Dixdc1-knockout mice have excess numbers of AII amacrine cells
AII cell densities were determined in Dixdc1 KO and littermate WT mice, to estimate total cell number. There was a significant increase in the size of the AII amacrine cell population in Dixdc1 KO retinas, by nearly 6,000 cells (p = 0.024) (Figures 6A–C). We also assessed the breadth of the effect of loss of Dixdc1 function by determining the size of other neuronal populations in Dixdc1 KO and littermate WT mice, including cholinergic amacrine cells, VGluT3 amacrine cells, dopaminergic amacrine cells, rod bipolar cells, one type of cone bipolar cell (the Type 2 cone bipolar cell), and horizontal cells (Figures 6D–I). Only the dopaminergic amacrine cell population showed a significant change (p = 0.002), being an increase of comparable magnitude to that observed for AII cells, by about 11% (Figure 6F). No change in the overall size of the retina was observed (p = 0.413) (Figure 6J), and nor were there any observable abnormalities in the cellular or synaptic architecture of the retina (Figures 6K, L). Finally, we validated this effect upon AII cells by sampling additional Dixdc1 KO and littermate control (WT) retinas, now at P10, counting the AII amacrine cell population along with one other cell type that did not change in the adult, the horizontal cell population. As in maturity, we found a comparable increase in AII amacrine cells at P10, by 12.5% (p < 0.001) (Figures 6M–O), while the horizontal cell population was unchanged (p = 0.921) (Figure 6P).

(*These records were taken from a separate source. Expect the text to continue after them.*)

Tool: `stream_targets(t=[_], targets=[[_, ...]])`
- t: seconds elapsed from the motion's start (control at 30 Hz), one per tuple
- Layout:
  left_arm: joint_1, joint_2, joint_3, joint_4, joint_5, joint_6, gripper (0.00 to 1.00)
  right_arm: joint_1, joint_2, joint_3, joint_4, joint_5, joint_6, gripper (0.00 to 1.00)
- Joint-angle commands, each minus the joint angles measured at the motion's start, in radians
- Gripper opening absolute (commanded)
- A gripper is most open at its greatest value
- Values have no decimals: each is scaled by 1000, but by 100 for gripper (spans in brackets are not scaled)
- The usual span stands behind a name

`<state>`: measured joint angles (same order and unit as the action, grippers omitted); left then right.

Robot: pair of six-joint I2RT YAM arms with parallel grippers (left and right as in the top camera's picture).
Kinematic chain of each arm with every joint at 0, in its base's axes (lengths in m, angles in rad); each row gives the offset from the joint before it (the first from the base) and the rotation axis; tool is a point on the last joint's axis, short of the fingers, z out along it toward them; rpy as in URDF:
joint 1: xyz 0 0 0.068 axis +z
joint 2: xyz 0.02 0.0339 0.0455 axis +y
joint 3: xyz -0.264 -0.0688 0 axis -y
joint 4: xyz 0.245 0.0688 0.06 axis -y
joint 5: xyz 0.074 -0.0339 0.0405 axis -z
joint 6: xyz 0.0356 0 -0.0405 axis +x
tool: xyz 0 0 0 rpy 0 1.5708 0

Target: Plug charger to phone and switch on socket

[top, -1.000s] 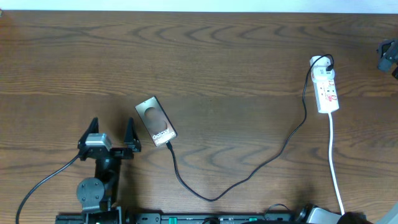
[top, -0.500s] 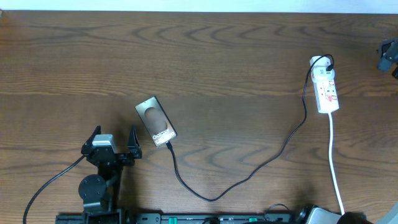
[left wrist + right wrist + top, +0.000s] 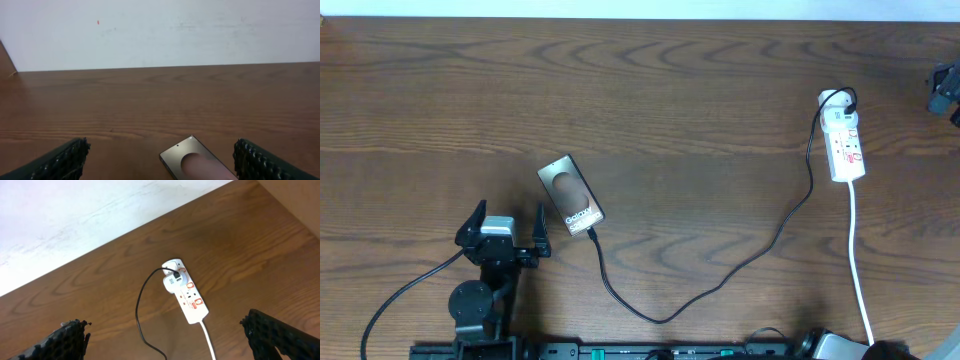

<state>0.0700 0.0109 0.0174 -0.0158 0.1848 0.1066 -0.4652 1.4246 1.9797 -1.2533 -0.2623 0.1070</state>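
One phone (image 3: 570, 196) flat, screen up, left of centre on table (image 3: 670, 90). Charger (image 3: 720, 281) tip at its near end, seemingly seated; too small to confirm. Socket (image 3: 845, 143) far right, switch state unreadable. Left gripper (image 3: 507, 222) just beside phone, spread wide, empty. Right gripper (image 3: 165, 322) likewise wide, facing socket.

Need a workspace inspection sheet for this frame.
Surface: wood table, bare grain.
Job's things: phone flat, screen up; socket far right, switch state unreadable.
Clutter: nothing seen.
Claws: left claw open, beside phone, not touching; right claw open, holding nothing.
Cables: charger runs from phone's near end to socket; white cord leaves socket toward near edge.
Surroundings: white wall.
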Motion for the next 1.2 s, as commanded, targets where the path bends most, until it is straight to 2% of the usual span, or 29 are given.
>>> stream_targets(t=[0.0,0.2,0.43,1.17], targets=[[-4,-10,-13,-43,36,33,94,2,-6,3,0,-6,12,99],[-4,-10,-13,-43,16,41,94,2,-6,3,0,-6,12,99],[-4,-10,-13,-49,-56,-63,94,2,-6,3,0,-6,12,99],[-4,-7,-13,-50,-110,-63,94,2,-6,3,0,-6,12,99]])
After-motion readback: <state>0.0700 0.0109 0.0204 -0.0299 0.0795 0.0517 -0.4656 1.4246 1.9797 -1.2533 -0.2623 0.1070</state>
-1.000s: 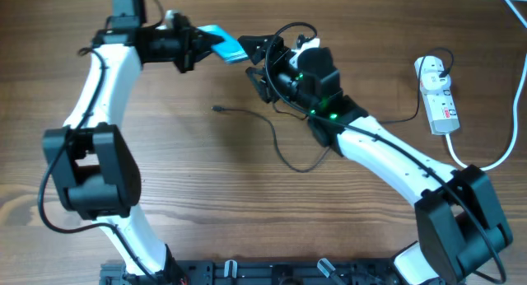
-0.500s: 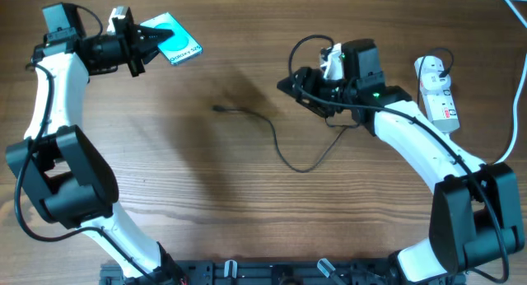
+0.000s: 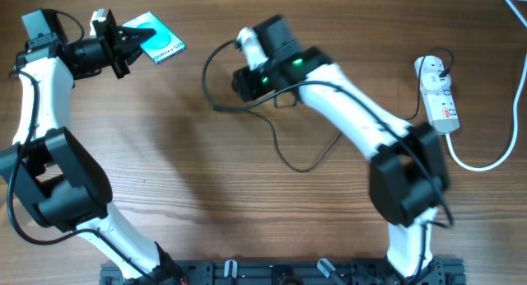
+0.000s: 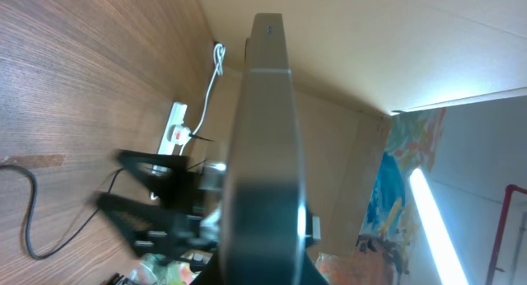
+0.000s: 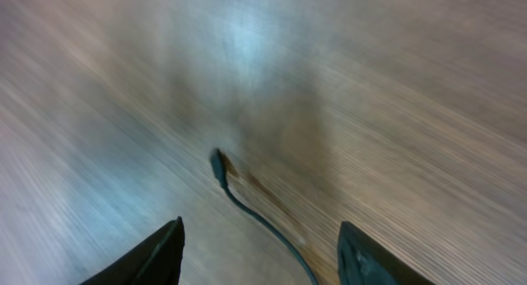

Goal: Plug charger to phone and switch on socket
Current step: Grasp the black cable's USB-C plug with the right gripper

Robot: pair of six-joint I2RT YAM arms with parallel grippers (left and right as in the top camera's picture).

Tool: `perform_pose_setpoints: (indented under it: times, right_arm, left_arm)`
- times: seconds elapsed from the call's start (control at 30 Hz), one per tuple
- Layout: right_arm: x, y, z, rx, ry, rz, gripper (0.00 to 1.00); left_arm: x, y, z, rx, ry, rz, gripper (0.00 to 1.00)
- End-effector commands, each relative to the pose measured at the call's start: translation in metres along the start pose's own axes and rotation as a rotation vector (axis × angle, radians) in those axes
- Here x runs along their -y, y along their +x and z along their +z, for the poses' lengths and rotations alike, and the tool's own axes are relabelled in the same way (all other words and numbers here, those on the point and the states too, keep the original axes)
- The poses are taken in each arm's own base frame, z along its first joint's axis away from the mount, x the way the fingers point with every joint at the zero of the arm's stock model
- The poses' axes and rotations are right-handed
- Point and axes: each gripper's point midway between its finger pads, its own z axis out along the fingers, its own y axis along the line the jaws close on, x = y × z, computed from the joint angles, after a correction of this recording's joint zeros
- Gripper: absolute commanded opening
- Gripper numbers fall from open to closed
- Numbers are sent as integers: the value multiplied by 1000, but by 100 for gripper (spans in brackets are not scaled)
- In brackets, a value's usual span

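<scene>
My left gripper [image 3: 128, 43] is shut on the light blue phone [image 3: 161, 44] and holds it above the table at the far left. In the left wrist view the phone [image 4: 268, 137] shows edge-on and dark. The black charger cable [image 3: 280, 149] lies on the table. Its small connector [image 3: 216, 109] is free, and its black plug [image 3: 445, 68] sits in the white socket [image 3: 436, 100] at the right. My right gripper [image 3: 239, 81] is open and empty above the connector end. In the right wrist view the connector [image 5: 216, 162] lies ahead of the open fingers [image 5: 262, 254].
The socket's thick white cord [image 3: 494, 157] runs off the right edge. The socket [image 4: 177, 124] also shows far off in the left wrist view. The wooden table [image 3: 165, 178] lies under both arms.
My right arm has swung left from near the socket to above the connector end of the cable. My left gripper has drawn the phone a little further left.
</scene>
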Motion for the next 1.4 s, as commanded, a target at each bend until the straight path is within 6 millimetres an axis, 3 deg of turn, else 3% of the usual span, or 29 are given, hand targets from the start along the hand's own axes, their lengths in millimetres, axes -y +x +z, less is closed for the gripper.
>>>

Figure 6. Loss of Dixdc1 increases AII amacrine cell number. (A–C) Dixdc1 KO retinas have a significant increase in the size of their AII amacrine cell population, by about 10%. (D–I) Of six other sampled retinal populations, only the dopaminergic amacrine cells were significantly different, showing a comparable increase in size. (J) The areal size of the retina was unaltered in Dixdc1 KO mice. (K,L) Both the cellular and synaptic architecture of the retina were unaffected. (M–P) A replication at P10 confirmed a comparable effect upon AII amacrine cell number, while finding no difference in horizontal cell number. n = the number of retinas sampled in panels (C–J,O,P). Calibration bar in panels (A,B,K–N) = 50 μm.
A missense variant and splice variant discriminate the B6/J from A/J genomes
The RefSeq database lists three annotated mRNA transcripts, each coding for the full-length DIXDC1 protein (Figure 7A), that is, isoforms which contain all of the known functional domains, including a calponin homology domain, an actin binding domain, two coiled coil domains, and a DIX domain (Shiomi et al., 2005; Wang et al., 2006). Other isoforms are known to arise from the use of multiple promoters and alternative splicing, coding for proteins that lack various lengths of the N-terminal region (Shiomi et al., 2005), and thus altering DIXDC1 function. Amongst the sequence variants in Dixdc1 discriminating the B6/J from A/J genomes, two particularly interesting variants were scrutinized, including one splice-region disrupting INDEL (Figure 7C) and one missense variant (Figure 7D). The missense variant results in a change from a nonpolar isoleucine to a polar threonine within the actin-binding domain of Dixdc1 (Figure 7D). The splice region sequence variant, being a three nucleotide INDEL, was of interest as it lies in the polypyrimidine tract at the 3′ end of the second intron (Figure 7C); the location of this INDEL close to the donor splice site suggests that it may influence the functioning of the splicing machinery during mRNA processing. For both sequence variants, the B haplotype contained the evolutionarily conserved sequence (Figures 7C, D).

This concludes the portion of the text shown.